Fructose-1,6-diphosphatase Deficiency: A 20-Year Follow-up

Author Affiliations

Department of Pediatrics Bikur-Cholim Hospital 5 Strauss St Jerusalem, Israel
Laboratory for Clinical Biochemistry Hadassah Hospital Jerusalem, Israel

Am J Dis Child. 1989;143(2):140-142. doi:10.1001/archpedi.1989.02150140022009
Abstract

Sir.—Fructose - 1,6 - diphosphatase (FDPase, EC 3.1.3.11) deficiency was first described in 1970.1 More than 40 patients have been described since then,2-6 and probably more will be diagnosed as the awareness of this disorder increases among clinicians. Most cases were reported in young patients, and although prognosis in these cases seemed favorable, follow-up to adulthood is still lacking.

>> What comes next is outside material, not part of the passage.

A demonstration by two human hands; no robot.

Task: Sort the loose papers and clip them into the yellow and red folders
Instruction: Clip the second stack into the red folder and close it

The diagnosis of FDPase deficiency has usually been established by liver biopsy, since enzyme activity is undetectable in cultured skin fibroblasts and is extremely low in white blood cells of normal subjects.3

Herein we present a 20-year follow-up of a patient known to suffer from FDPase deficiency. Enzyme activity in the patient and his family were determined from an intestinal tissue specimen.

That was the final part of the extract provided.